Now its agents face deportation from South Africa.

"Israeli spies ‘infiltrate’ Johannesburg airport"

by Jonathan Cook
Foreign Correspondent


* Last Updated: November 22. 2009

Photo: Television footage shows an undercover reporter being interrogated by an El Al official at the airport in Johannesburg.


NAZARETH, Israel // South Africa deported an Israeli airline official last week following allegations that Israel’s secret police, the Shin Bet, had infiltrated Johannesburg international airport in an effort to gather information on South African citizens, particularly black and Muslim travellers.

The move by the South African government followed an investigation by local TV showing an undercover reporter being illegally interrogated by an official with El Al, Israel’s national carrier, in a public area of Johannesburg’s OR Tambo airport.

The programme also featured testimony from Jonathan Garb, a former El Al guard, who claimed that the airline company had been a front for the Shin Bet in South Africa for many years.

Of the footage of the undercover reporter’s questioning, he commented: “Here is a secret service operating above the law in South Africa. We pull the wool over everyone’s eyes. We do exactly what we want. The local authorities do not know what we are doing.”

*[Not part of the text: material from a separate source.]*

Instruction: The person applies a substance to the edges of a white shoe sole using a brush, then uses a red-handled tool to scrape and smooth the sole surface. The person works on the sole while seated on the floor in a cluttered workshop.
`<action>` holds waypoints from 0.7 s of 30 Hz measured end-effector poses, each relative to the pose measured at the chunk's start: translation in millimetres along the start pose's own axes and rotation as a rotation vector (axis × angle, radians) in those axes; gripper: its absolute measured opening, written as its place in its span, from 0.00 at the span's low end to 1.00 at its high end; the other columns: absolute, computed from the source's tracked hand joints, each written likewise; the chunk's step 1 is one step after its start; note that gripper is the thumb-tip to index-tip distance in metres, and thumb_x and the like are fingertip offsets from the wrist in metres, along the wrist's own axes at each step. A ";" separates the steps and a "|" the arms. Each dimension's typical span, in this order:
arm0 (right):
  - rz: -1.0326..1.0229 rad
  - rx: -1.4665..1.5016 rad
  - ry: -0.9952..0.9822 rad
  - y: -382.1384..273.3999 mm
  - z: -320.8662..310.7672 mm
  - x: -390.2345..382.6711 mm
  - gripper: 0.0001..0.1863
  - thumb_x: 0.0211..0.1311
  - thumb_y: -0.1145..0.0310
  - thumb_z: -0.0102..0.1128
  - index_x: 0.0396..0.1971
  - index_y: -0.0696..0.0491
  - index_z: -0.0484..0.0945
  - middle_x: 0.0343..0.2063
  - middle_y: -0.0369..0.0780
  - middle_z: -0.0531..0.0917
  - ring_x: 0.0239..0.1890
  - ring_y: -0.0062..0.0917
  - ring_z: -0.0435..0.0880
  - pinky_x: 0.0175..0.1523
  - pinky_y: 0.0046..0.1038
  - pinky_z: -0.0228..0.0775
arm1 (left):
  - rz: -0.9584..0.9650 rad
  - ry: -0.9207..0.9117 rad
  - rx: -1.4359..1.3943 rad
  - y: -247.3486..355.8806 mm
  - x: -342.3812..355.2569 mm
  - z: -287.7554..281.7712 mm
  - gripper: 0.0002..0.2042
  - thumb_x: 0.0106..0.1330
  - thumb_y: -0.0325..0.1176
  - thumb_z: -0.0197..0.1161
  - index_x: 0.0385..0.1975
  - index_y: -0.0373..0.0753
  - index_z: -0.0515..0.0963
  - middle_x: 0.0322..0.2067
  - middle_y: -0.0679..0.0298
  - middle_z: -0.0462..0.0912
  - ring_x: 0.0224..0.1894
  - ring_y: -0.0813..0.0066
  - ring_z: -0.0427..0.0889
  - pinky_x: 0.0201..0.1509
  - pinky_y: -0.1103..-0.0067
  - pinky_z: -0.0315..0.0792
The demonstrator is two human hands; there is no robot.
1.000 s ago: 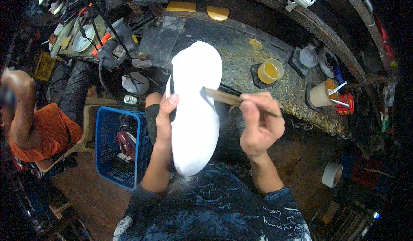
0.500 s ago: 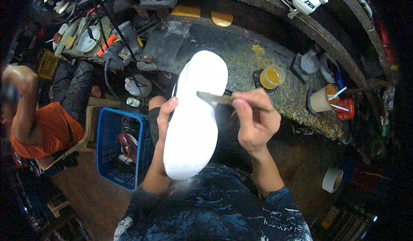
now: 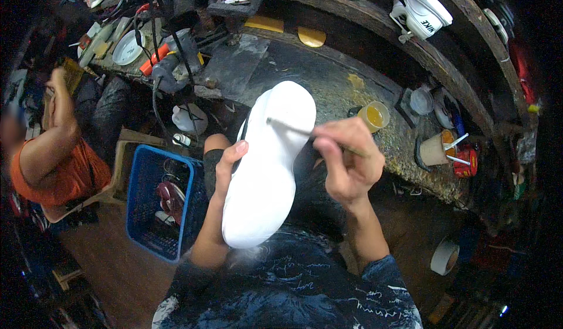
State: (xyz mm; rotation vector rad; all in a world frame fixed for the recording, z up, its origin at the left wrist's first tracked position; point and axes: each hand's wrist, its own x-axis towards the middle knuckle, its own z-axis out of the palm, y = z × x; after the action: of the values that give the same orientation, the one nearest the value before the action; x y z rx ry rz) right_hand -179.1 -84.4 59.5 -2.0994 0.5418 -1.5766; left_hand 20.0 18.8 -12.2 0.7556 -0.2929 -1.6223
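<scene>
A shoe with a smooth white sole (image 3: pixel 261 176) is held up in front of my chest, its sole facing me. My left hand (image 3: pixel 227 167) grips its left edge, thumb on the near side and the other fingers hidden behind. Pinched between the thumb and fingers of my right hand (image 3: pixel 352 162) is a slim brush (image 3: pixel 293 129) with a dark tip. That tip touches, or lies just over, the upper part of the sole; blur hides which.
A cup of yellow liquid (image 3: pixel 374 116) stands on the stained bench (image 3: pixel 322 76), with a beige tub (image 3: pixel 435 150) farther right. Shoes (image 3: pixel 419 15) sit on shelves above. A blue basket (image 3: pixel 158 252) is at left, near a person in orange (image 3: pixel 64 170).
The brush tip has moved slightly up the sole, and its handle tilts more. Shoe and hands keep nearly the same places. The person at left has shifted an arm.
</scene>
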 end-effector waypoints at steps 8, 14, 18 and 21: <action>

The Israeli foreign ministry is reported to have sent a team to South Africa to try to defuse the diplomatic crisis after the government in Johannesburg threatened to deport all of El Al’s security staff.

Mr Garb’s accusations have been supported by an investigation by the regulator for South Africa’s private security industries.

They have also been confirmed by human rights groups in Israel, which report that Israeli security staff are carrying out racial profiling at many airports around the world, apparently out of sight of local authorities.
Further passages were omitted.